SUPPLIED DATA
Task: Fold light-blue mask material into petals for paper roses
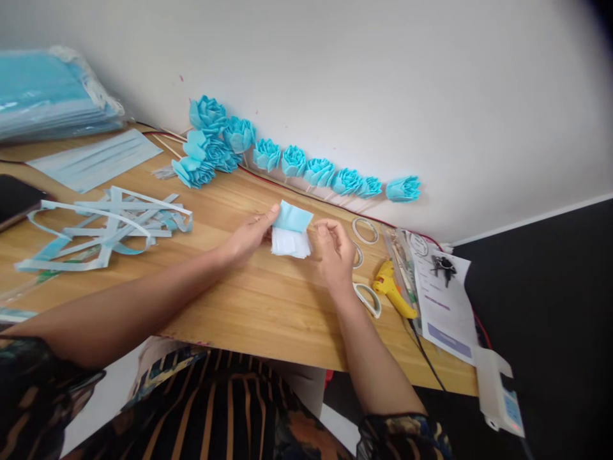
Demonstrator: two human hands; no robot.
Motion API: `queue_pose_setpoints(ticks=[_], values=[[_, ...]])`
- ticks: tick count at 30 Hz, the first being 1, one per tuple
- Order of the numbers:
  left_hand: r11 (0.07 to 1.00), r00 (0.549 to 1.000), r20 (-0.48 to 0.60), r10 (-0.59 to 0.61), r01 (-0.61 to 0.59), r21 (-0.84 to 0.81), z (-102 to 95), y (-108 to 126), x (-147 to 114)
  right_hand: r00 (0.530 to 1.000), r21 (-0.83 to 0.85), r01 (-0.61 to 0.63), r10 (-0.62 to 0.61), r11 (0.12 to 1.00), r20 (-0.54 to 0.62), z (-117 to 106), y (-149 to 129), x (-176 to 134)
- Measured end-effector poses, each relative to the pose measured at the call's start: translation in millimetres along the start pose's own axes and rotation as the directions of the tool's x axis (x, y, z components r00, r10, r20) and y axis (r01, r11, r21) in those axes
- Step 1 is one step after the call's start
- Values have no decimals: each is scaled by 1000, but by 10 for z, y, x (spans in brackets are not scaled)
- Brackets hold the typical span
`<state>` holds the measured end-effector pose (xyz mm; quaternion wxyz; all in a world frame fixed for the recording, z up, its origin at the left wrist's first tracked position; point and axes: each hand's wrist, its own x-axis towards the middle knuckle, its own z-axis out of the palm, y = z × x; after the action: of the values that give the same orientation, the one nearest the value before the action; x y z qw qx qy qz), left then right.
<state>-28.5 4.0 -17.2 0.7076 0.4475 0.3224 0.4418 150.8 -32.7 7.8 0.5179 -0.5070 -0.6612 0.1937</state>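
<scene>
Over the middle of the table, my left hand (253, 235) pinches a small stack of soft fabric squares by its left edge. The upper face is a light blue piece (293, 217); below it show several white layers (290, 243). Just right of the stack is my right hand (335, 252), its fingers curled in with the thumb close to the index finger. Whether those fingertips hold the stack's edge or a loose piece cannot be made out.
Blue fabric flowers (293, 160) on sticks line the wall. Cut strips (112, 223), a flat pleated sheet (96, 160) and a bagged stack (45, 96) lie left. Rightward are tape rolls (365, 230), a yellow glue gun (393, 289), keys (444, 268), paper (443, 306) and a power strip (498, 391).
</scene>
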Motion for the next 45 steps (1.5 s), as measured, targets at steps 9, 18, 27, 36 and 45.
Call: queue_pose_setpoints(ticks=[9,18,27,36,45], values=[[972,995,2,99,-98,214,24,97,-89,974,-117,195,-179,974,136,4,-44,4],[917,976,91,199,-218,333,23,113,-114,986,183,-158,146,970,78,18,54,7],[864,945,31,327,-312,395,62,82,-131,946,264,-258,187,929,267,121,127,11],[944,971,-8,237,-229,239,72,130,-90,990,10,-81,79,997,118,91,99,-14],[859,954,62,294,-292,421,-11,136,-53,981,-220,99,-58,971,183,45,13,-1]])
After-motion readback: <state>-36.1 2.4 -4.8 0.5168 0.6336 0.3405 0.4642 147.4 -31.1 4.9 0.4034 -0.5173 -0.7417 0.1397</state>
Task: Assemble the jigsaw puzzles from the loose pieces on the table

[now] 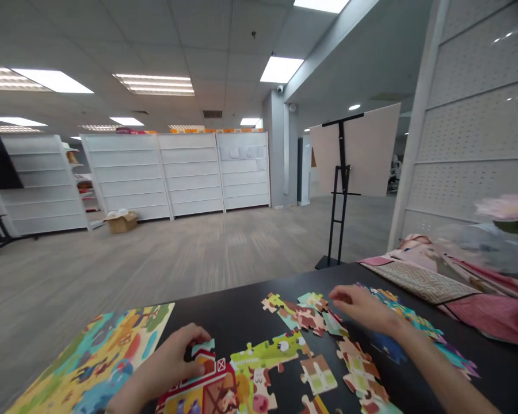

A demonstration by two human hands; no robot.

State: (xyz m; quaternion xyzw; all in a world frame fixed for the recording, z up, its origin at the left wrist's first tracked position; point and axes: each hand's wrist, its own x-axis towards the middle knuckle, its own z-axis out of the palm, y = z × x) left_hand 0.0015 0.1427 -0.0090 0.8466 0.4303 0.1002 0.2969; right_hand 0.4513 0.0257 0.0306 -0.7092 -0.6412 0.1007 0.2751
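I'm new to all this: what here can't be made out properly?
All in the head view:
Joined puzzle: near part cut off by the bottom edge.
Puzzle piece at the left hand: partly covered by that hand.
Pink flower: blurred, cut off by the right edge.
White contents of the cardboard box: too small to identify.

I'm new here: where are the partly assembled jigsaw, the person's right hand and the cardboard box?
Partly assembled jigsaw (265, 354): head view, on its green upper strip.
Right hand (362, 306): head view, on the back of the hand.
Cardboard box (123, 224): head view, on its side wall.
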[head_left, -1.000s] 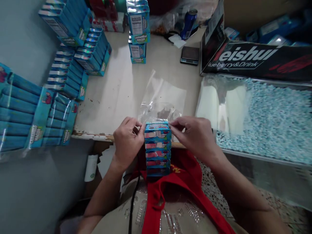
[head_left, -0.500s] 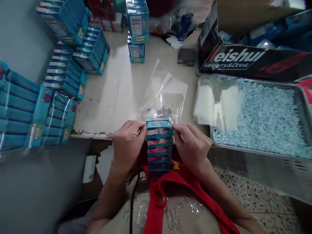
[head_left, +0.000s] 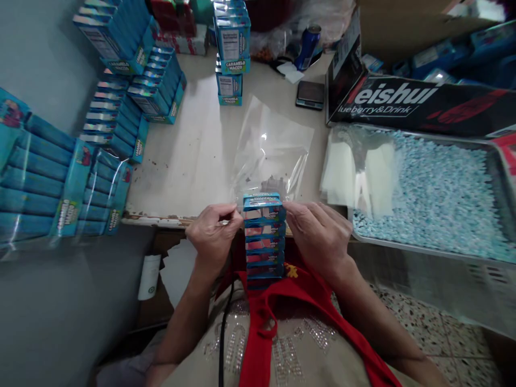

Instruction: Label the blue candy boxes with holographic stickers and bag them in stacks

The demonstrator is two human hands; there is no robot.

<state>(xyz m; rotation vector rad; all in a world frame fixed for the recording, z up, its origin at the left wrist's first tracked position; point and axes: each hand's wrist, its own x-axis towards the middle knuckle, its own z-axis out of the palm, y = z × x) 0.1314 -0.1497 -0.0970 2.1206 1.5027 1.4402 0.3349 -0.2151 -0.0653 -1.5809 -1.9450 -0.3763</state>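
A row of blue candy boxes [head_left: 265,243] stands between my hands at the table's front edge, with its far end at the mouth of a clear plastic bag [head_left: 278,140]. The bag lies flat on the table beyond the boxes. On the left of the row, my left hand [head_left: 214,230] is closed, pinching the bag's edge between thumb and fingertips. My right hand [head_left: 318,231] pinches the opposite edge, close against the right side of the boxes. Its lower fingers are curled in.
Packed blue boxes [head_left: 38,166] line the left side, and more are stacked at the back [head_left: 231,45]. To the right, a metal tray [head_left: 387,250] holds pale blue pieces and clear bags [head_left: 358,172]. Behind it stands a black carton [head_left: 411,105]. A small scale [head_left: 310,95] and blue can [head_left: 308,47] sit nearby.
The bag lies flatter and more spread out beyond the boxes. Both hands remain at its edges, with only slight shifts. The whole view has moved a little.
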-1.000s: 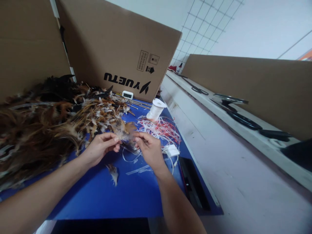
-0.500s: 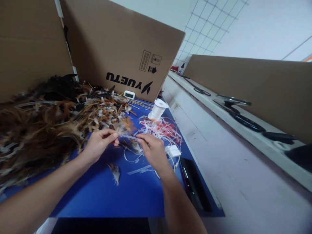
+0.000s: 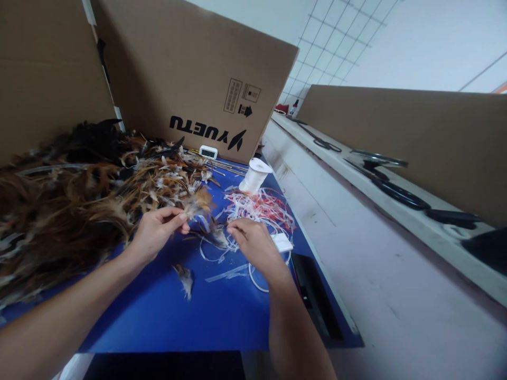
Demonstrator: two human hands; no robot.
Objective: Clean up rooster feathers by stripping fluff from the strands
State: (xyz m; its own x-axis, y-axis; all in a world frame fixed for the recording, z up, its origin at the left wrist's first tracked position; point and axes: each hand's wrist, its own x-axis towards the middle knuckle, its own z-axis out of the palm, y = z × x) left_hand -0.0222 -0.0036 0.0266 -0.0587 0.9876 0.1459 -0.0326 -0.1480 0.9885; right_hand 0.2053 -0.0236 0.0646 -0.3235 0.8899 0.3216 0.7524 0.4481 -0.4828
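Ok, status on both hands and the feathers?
Left hand pinching a fluffy tan feather tuft. Right hand apart from it, fingers bunched, hold unclear. Tangled thin red and white strips heaped beyond right hand.

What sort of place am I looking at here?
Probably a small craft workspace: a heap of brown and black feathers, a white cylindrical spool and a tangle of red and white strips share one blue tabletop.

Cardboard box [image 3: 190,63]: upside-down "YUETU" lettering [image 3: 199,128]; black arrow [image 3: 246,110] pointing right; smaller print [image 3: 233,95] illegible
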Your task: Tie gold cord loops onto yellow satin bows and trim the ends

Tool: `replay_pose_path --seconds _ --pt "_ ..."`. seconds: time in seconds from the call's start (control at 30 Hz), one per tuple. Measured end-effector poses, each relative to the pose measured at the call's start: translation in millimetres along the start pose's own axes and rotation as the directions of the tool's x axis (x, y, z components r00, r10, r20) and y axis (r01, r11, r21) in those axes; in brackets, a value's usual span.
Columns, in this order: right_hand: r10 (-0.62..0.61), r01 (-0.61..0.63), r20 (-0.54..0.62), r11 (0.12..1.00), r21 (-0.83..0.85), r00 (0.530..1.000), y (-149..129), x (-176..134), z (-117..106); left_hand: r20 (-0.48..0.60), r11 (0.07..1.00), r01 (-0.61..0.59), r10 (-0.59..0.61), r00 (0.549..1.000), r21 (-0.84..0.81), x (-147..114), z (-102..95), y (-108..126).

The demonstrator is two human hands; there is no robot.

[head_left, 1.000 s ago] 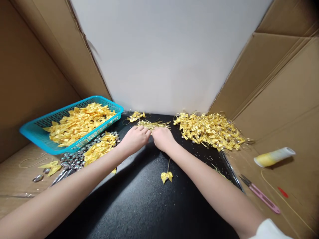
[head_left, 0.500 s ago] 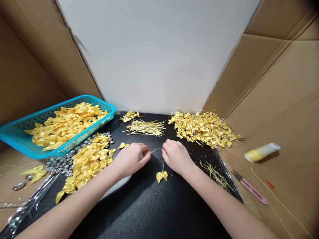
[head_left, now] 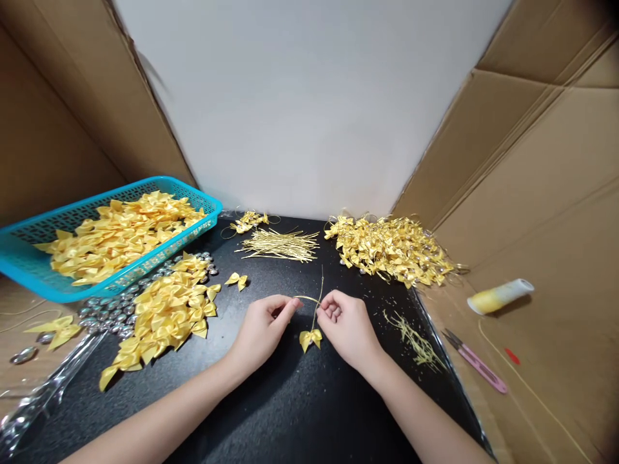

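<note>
Between my hands a thin gold cord (head_left: pixel 308 298) runs in a shallow arc. My left hand (head_left: pixel 264 325) pinches one end of it between thumb and fingertips. At the other side my right hand (head_left: pixel 349 327) pinches the cord where two strands cross, its other fingers curled in. One loose strand sticks up above the crossing. Below it, a yellow ribbon bow (head_left: pixel 310 339) hangs on the cord beside my right fingertips, close to the black table top (head_left: pixel 271 412). Another yellow bow (head_left: pixel 236 280) lies alone beyond my left hand.
At left stand a blue basket (head_left: pixel 213 216) of bows, a pile of loose bows (head_left: pixel 164 316) and silver beads (head_left: pixel 109 312). Farther back lie gold cords (head_left: pixel 280 245) and finished corded bows (head_left: pixel 391 251). Cord scraps (head_left: pixel 413 338), pink thread snips (head_left: pixel 478 366) and a tube (head_left: pixel 500 296) are right.
Both hands have come slightly lower, and my right hand has turned so its curled fingers show. A loose cord end now stands up above the crossing. The bow stays hanging nearly in place.
</note>
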State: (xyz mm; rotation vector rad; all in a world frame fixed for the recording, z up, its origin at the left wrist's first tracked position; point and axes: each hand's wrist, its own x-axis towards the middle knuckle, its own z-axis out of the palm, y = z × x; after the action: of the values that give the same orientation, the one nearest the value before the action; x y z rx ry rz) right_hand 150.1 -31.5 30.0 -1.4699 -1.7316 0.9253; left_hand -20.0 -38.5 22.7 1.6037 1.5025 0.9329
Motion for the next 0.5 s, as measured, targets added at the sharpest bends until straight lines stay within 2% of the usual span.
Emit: replay_pose_path --seconds 0.1,0.17,0.3,0.5 --pt "0.096 -0.096 0.015 0.946 0.308 0.995 1.7 -6.8 4.8 0.087 0.927 0.216 -0.199 0.976 -0.306 -3.6 10.4 0.3" --pt "0.146 -0.14 0.023 0.87 0.473 0.989 2.9 -9.8 8.7 0.115 0.853 0.275 -0.25 0.961 -0.444 -4.5 15.0 1.2" --pt "0.203 -0.15 -0.01 0.756 0.637 0.979 4.8 -14.4 17.5 0.056 0.822 0.251 -0.259 0.964 -0.511 -6.2 19.8 -0.1" --pt "0.197 -0.058 -0.122 0.718 0.694 0.973 8.9 -20.9 24.9 0.011 0.804 0.21 -0.246 0.969 -0.556 -9.9 24.1 -4.5"
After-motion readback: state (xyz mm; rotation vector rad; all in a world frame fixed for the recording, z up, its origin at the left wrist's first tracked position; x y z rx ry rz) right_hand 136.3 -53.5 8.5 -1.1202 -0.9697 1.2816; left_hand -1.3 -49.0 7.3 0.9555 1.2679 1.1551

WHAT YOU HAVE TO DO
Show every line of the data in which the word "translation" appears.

YOUR SOLUTION
- Measured end-effector poses, each relative to the pose measured at the call's start: translation in millimetres along the start pose's own axes and rotation as the directions of the tool's x axis (x, y, z components r00, r10, r20) and y axis (r01, r11, r21) in those axes
Tool: `replay_pose_path --seconds _ --pt "_ ..."`. seconds: time in seconds from the call's start (control at 30 Hz), one per tuple. Measured end-effector poses, each relative to the pose measured at the call's start: translation in millimetres along the start pose's own axes and rotation as the directions of the tool's x axis (x, y, z components r00, r10, r20) and y axis (r01, r11, r21) in those axes; in brackets, a value's usual span.

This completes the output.